We’ve spent decades trying to replicate the anonymity we enjoy spending cold hard cash. With cash, the central banks are blind to what you spend your money on; Once spent, the bank can’t link the cash you’ve spent to the cash they receive.
This post will guide you through the world of blind signatures, starting from a high level, and as you continue reading further down, we’ll delve into the intricate cryptographic constructions, their relevance, impact, and promising future.
You’re probably familiar with the concept of signatures. Write a letter, and sign it to convince the receiver that it was actually you who wrote it. Similarly in the digital world, connecting to a website with HTTPS helps build trust in the server you’re connecting to is actually who you want to be connecting to.
By 1982, Cryptographer David Chaum realised the implications of the trend towards digital finance and a future dystopia where general users lost the privacy and freedom of spending cold hard cash.
And that’s when he published his thoughts on blind signatures and how they can be used to preserve privacy in the digital world.
What are Blind Signatures?
Blind Signatures are a form of digital signature where the content of a message is disguised before it is signed. The entity signing the message can’t see its content, which is the essence of the “blind” signature. Only after the signature is applied does the message become “unblinded,” revealing the original content plus the signature. This mechanism is critical for ensuring privacy and anonymity in digital transactions, such as e-voting or cryptocurrency transactions.

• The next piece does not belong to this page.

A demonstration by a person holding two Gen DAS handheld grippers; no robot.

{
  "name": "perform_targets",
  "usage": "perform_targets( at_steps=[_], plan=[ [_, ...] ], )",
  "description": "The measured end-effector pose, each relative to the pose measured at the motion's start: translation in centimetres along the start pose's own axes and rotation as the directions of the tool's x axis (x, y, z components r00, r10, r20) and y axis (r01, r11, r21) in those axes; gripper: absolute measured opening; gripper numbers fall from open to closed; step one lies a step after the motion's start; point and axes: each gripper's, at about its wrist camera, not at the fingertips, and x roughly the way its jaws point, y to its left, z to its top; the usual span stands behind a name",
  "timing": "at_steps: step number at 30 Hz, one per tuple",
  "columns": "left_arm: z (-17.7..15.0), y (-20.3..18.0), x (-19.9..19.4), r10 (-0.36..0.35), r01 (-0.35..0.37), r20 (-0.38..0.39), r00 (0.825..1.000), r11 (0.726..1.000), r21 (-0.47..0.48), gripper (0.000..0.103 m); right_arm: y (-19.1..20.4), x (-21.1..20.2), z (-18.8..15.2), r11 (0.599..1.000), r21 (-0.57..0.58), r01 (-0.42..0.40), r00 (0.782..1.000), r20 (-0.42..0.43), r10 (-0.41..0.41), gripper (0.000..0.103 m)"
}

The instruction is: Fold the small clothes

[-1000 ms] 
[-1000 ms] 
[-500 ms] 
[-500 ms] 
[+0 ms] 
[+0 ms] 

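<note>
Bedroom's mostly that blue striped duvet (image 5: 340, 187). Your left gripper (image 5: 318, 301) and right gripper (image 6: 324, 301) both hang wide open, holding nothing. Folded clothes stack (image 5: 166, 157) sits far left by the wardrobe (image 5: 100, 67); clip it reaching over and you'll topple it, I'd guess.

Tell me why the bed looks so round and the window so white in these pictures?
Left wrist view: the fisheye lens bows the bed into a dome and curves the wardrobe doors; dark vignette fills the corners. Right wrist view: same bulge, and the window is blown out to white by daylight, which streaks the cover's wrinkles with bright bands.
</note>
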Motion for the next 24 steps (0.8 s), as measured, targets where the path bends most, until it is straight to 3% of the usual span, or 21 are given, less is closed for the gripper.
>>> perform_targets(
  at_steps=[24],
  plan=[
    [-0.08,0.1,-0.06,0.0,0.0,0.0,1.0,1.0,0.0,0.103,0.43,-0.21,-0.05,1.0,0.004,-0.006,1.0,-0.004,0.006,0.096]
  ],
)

The security of a blind signature scheme requires 3 critical properties:
- Blindness: the signer learns nothing about the message they’re signing
- Unforgeability: the user can’t forge a signature
- Unlinkability: the signer can’t distinguish between a signed message or a blind-signed message
A standard signature scheme involves 2 main functions — signing, and verifying. Blind signature schemes will need at-least 2 additional functions, blinding, and unblinding. Here’s a simplified analogy
1. Message: You write a absentee letter on a piece of paper with a pen 📝
Blinding the message
2. You then colour the entire paper with lead pencil 📜 hiding your letter
Signing the message
3. You ask your parents to sign the paper with their special stamp.
Their special stamp can't be rubbed off
Unblinding the signed, blind message
4. You use an eraser to remove the pencil but your parents stamp stays
5. You have the original message in pen with your parents special stamp
You can now use your stamped letter to leave school.
Your parents don't know what they signed, and the school sees their
special stamp and knows it came from your parents.
Applications of Blind Signatures
David Chaum’s paper envisioned two key applications, digital cash and anonymous identity in e-voting, I’ll discuss them further below. More recently, Monero, the private anonymous cryptocurrency uses Blind Ring Signatures, a variant of blind signatures, Idemix, an anonymous credential system developed by IBM and secure voting and lottery systems.
Imagine all the cash in circulation has been signed by the central bank. When I spend cash, the receiver, recognising the bank’s signature and confident that the cash wasn’t printed in my garage, trusts its value. If I were to pay digitally, however, the bank would know how much I’m spending because digital cash needs to be signed by the bank. Woolworths wouldn’t accept my digital cash unless it’s signed by an authority.
In that case, I’d make my digital cash bill, ask the bank to sign it and verify I have the balance, and then I can pay with my signed digital cash.
Here lies the privacy issue, the bank is now aware of what you do with your money.
Using blind signatures, I can blind, or obfuscate the message before sending it to the bank for signing. This blinding hides the content of the message. I can now spend digital cash without disclosing more information than I’d like.
Anonymous Identity in E-Voting
Similarly, voting systems need to ensure that the voter is authorized to vote whilst remaining anonymous. Using blind signatures, voters can blind their vote, request an authority’s signature, unblind the vote, and send it to the voting centre, ensuring their anonymity.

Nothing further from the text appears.